All I got was blank stares from the group.

"USA?"

They started looking at each other.

"Earth?"

"Let's try another question. Who are you?"

"And WHAT are you?" the dragon put in.

I wasn't sure how to answer that last one, I gathered there were no regular people about in this place. "Well, my name if Breck Haines and I'm a human."

"Heuy-man." The dragon mouthed the word as if it were bad cheese. The ponies simply looked at each other again.

"Wait, let me guess, we're extinct here, right?"

"Truthfully I have never heard of any such species." Twilight said, a slight frown furrowing her large eyes. "I am going to have to do some research. In the meantime can you give us your word that you will not do nor bring any harm to any of us or our world?"

I plomped down in the grass again. "The way I feel right now I couldn't bring any harm to a drowned minnow. Look, I'm not looking to hurt anybody or anything. I just want to get this straightened out so I can get back to my home. And kill Taw." I added under my breath.

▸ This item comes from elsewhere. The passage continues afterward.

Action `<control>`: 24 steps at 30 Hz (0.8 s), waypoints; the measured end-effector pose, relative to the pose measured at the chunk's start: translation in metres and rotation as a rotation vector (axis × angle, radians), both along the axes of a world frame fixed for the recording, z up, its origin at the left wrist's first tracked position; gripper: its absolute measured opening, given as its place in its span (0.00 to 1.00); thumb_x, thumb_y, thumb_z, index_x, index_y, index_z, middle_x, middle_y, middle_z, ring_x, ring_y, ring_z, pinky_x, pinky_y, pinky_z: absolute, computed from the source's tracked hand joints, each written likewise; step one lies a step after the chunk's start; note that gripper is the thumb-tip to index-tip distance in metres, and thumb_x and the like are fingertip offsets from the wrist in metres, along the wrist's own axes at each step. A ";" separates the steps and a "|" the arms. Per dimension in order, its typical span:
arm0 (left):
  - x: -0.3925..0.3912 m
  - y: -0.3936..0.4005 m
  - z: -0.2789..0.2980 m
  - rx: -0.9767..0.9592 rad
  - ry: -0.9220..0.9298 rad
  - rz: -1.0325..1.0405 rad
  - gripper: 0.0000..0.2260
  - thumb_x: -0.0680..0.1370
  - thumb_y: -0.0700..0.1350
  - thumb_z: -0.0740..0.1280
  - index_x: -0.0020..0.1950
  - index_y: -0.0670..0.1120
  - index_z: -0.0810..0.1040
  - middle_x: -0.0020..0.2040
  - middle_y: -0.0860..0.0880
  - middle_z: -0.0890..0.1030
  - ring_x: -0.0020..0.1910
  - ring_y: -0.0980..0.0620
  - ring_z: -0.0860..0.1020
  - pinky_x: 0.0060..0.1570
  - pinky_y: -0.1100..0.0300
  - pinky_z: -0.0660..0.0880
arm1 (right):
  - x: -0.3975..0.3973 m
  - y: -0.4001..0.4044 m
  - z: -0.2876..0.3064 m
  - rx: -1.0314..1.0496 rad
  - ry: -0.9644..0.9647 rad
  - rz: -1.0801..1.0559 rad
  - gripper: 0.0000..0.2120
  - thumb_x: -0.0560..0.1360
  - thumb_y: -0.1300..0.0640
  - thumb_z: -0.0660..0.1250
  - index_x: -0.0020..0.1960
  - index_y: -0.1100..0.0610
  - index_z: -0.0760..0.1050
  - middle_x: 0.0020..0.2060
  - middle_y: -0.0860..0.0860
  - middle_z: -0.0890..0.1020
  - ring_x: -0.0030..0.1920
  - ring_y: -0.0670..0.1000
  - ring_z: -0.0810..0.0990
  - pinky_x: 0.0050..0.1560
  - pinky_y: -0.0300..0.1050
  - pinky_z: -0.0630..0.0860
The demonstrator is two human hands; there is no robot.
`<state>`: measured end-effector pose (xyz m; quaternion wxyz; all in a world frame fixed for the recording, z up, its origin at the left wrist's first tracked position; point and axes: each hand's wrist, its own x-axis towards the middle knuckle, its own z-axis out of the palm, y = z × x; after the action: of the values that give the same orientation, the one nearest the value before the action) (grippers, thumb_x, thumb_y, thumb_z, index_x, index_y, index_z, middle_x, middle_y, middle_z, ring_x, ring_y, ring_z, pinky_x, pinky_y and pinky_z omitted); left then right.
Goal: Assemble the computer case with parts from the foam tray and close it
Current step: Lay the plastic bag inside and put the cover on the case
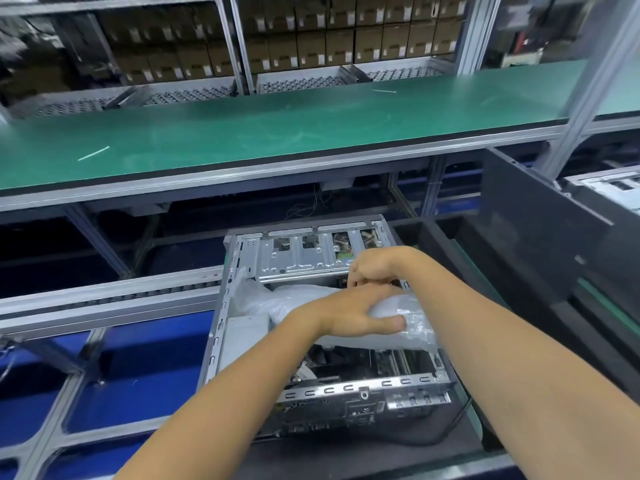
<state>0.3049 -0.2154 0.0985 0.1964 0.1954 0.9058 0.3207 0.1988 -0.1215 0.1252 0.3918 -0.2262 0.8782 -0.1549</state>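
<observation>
Open computer case (322, 327) lying on its side in a black foam tray (460, 271), on a conveyor line of grey rails (110, 299) over blue panels (145, 372). Inside the case, a metal drive cage (298, 258) occupies the far end, with circuit boards and brackets at the near end. A clear plastic bag (412, 323) lies across the middle of the case interior. The left hand (349, 313) rests on the bag with fingers extended and the thumb pressed flat against the plastic. The right hand (374, 268), fingers curled, pinches the bag's far edge just beyond the left hand; the two hands touch. A dark panel (540, 258) stands tilted to the right of the tray. Beyond the case, a long desk (277, 133) with a green mat and aluminium edging spans the width of the view; two thin pale strips lie on it, well apart. Behind the desk, roller shelves (311, 83) carry rows of brown cardboard boxes (346, 39) bearing white labels, framed by aluminium posts (588, 88). The surroundings are slightly blurred.
</observation>
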 end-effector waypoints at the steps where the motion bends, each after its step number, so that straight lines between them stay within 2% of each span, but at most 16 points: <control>1: 0.000 0.005 -0.003 -0.003 0.009 0.015 0.31 0.73 0.69 0.60 0.73 0.59 0.62 0.74 0.54 0.64 0.71 0.53 0.64 0.69 0.51 0.63 | 0.000 0.001 -0.002 -0.020 -0.018 -0.019 0.14 0.81 0.62 0.57 0.53 0.58 0.82 0.52 0.57 0.84 0.47 0.57 0.81 0.49 0.50 0.80; 4: -0.006 0.011 -0.003 -0.077 -0.078 -0.019 0.31 0.69 0.70 0.65 0.69 0.62 0.67 0.70 0.54 0.69 0.68 0.51 0.67 0.67 0.51 0.65 | 0.001 0.000 -0.004 -0.081 -0.084 -0.087 0.12 0.82 0.62 0.58 0.59 0.62 0.78 0.52 0.57 0.83 0.49 0.54 0.83 0.47 0.43 0.81; 7: -0.012 0.014 0.001 -0.178 -0.123 -0.125 0.29 0.70 0.68 0.66 0.67 0.57 0.70 0.65 0.53 0.73 0.62 0.50 0.71 0.64 0.47 0.68 | 0.002 -0.004 -0.006 -0.094 -0.107 -0.103 0.13 0.82 0.61 0.59 0.62 0.65 0.76 0.52 0.58 0.82 0.49 0.53 0.81 0.45 0.40 0.79; 10: -0.017 0.021 0.003 -0.291 -0.141 -0.126 0.30 0.72 0.67 0.65 0.69 0.54 0.69 0.66 0.51 0.72 0.62 0.48 0.71 0.61 0.49 0.69 | 0.002 -0.007 -0.007 -0.085 -0.080 -0.083 0.13 0.82 0.61 0.60 0.62 0.66 0.76 0.55 0.61 0.82 0.48 0.52 0.81 0.43 0.38 0.78; 13: -0.018 0.037 -0.003 -0.528 -0.126 -0.208 0.32 0.74 0.65 0.63 0.73 0.49 0.66 0.68 0.49 0.72 0.64 0.46 0.72 0.61 0.49 0.70 | 0.004 -0.009 -0.010 -0.071 -0.079 -0.096 0.14 0.82 0.61 0.61 0.62 0.67 0.76 0.56 0.62 0.82 0.50 0.54 0.81 0.49 0.41 0.80; 15: -0.016 0.045 -0.011 -0.629 -0.098 -0.252 0.32 0.76 0.63 0.62 0.73 0.45 0.65 0.71 0.46 0.69 0.67 0.44 0.69 0.64 0.48 0.68 | 0.005 -0.012 -0.012 -0.069 -0.103 -0.092 0.13 0.82 0.61 0.60 0.61 0.67 0.76 0.55 0.62 0.82 0.49 0.54 0.82 0.49 0.40 0.81; 17: -0.015 0.048 -0.018 -0.651 -0.095 -0.268 0.32 0.77 0.63 0.61 0.74 0.44 0.62 0.73 0.45 0.67 0.69 0.44 0.67 0.65 0.47 0.67 | 0.009 -0.012 -0.015 -0.062 -0.122 -0.077 0.12 0.82 0.61 0.59 0.60 0.67 0.75 0.54 0.61 0.82 0.47 0.53 0.82 0.47 0.39 0.81; 21: -0.010 0.055 -0.028 -0.753 -0.091 -0.333 0.31 0.79 0.60 0.59 0.76 0.44 0.57 0.72 0.44 0.67 0.68 0.43 0.68 0.61 0.50 0.68 | 0.012 -0.010 -0.018 -0.054 -0.152 -0.071 0.14 0.81 0.62 0.60 0.61 0.69 0.75 0.55 0.62 0.83 0.53 0.56 0.83 0.60 0.48 0.79; 24: -0.009 0.053 -0.035 -0.745 -0.009 -0.339 0.32 0.79 0.62 0.57 0.76 0.45 0.57 0.73 0.43 0.65 0.70 0.43 0.66 0.64 0.48 0.67 | 0.015 -0.007 -0.019 -0.052 -0.144 -0.047 0.12 0.81 0.61 0.60 0.59 0.67 0.76 0.53 0.60 0.83 0.52 0.55 0.82 0.61 0.48 0.79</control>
<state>0.2964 -0.1624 0.0637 0.3075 0.2559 0.9141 -0.0655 0.2135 -0.1285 0.1064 0.4445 -0.2037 0.8484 -0.2026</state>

"In the meantime we have a picnic here!" came a cheerful call from a very pink pony. So pink it almost hurt the eyes."Let's not leave it to the ants! C'mon!"

This caused a lot of cheers from the group of very small foals and they rushed towards a large table set with a huge amount of typical picnic goodies. The orange pony remained besides me.

"I'm Apple Jack," she said cheerfully. "Sorry if I was a bit brisk but you…" she looked me up and down. "You –are- a bit strange! Care for a fritter?"

My stomach didn't feel quite ready for such rich fare. "Maybe just a cool drink?"

"A nice tall glass of apple cider comin' right up!" she trotted off, leaving me wondering if I just hadn't hit my head on some tree branch somewhere.

Now that would be the easiest explanation, my body lying in a trauma unit somewhere and my mind simply taking a nice little trip through Lala Land. I decided to seize on that as fact and felt a bit more cheerful about this whole thing.